We need to compute e^val.

This is an expensive operation and can be approximated efficiently using the following algorithm:

  1. Get value of exponent val.
  2. Compute tmp = (1512775 * val) + (1072693248 - 60801);\
  3. Answer is tmp << 32 (left shifted by 32).

This approach involves:

  • 1 multiplication, 1 addition and subtraction
  • 1 left shift

This is an efficient in terms of computation.

The Time Complexity of this approach is O(1).

The space complexity is O(1) as well.

Java implementation

This is the Java implementation of the approach to approximate Exponent function:

public static double exp(double val) {
    final long tmp = (long) (1512775 * val) + (1072693248 - 60801);
    return Double.longBitsToDouble(tmp << 32);
}

C and C++ implementation

In Programming Languages like C and C++, this can be implemented using MACRO and is significantly, faster than other approaches of computing exponent.

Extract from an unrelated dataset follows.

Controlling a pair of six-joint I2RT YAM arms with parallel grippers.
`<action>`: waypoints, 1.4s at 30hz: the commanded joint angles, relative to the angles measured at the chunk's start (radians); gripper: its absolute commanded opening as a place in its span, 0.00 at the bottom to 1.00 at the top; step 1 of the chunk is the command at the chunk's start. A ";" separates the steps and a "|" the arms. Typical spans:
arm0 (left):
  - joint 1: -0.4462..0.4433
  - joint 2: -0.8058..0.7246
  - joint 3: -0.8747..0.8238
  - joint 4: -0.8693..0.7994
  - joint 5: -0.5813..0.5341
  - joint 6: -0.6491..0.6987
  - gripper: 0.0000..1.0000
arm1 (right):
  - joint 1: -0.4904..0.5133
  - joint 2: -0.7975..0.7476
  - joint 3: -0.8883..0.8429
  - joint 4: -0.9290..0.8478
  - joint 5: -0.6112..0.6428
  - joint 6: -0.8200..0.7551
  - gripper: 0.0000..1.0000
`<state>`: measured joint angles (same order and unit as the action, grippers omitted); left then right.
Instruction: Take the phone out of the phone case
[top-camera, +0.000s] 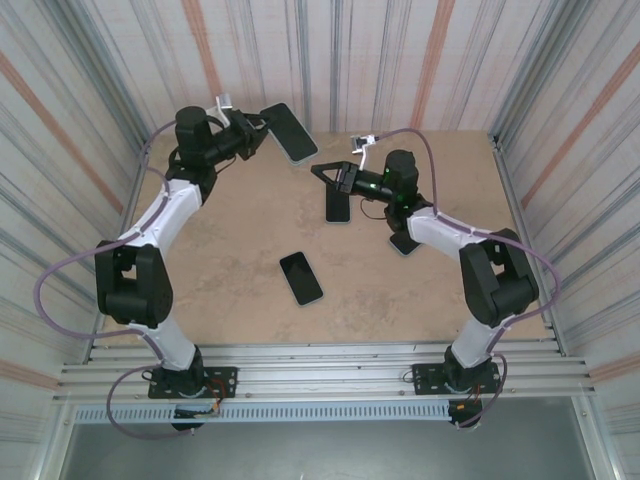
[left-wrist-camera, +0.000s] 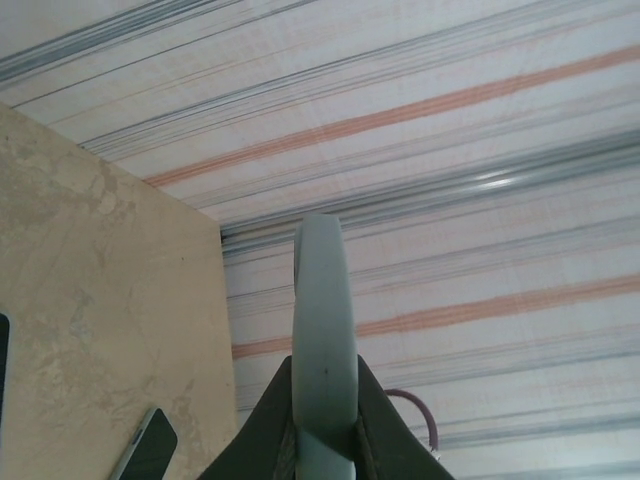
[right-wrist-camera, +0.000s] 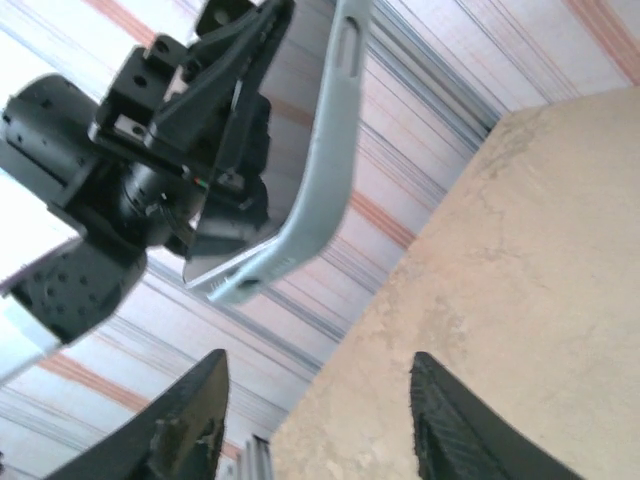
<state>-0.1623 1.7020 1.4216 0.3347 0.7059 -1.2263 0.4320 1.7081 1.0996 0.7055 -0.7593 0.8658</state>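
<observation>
Case aloft in the left jaws; right jaws parted, holding nothing.
Nearest me, a dark phone (top-camera: 300, 277) lies flat on the table (top-camera: 230, 230). Beyond it the right gripper (right-wrist-camera: 320, 430) hangs over a second dark slab (top-camera: 338, 205). Farthest, the left gripper (top-camera: 258, 128) clamps the pale phone case (left-wrist-camera: 322, 300). I can't tell if it's empty, so I'd grip firmly and lift the right arm straight clear.
</observation>
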 joint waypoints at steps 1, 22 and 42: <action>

In C, this approach is implemented as follows:

#include <math.h>
static union
[
    double d;
    struct
    [
        #ifdef LITTLE_ENDIAN
        int j, i;
        #else
        int i, j;
        #endif
    ] n;
] eco;

#define EXP_A (1512775)
#define EXP_C 60801
#define EXP(y) (eco.n.i = EXP_A * (y) + (1072693248 - EXP_C), eco.d)

With this article at OpenGenus, you must have the complete idea of how to approximate exponential function.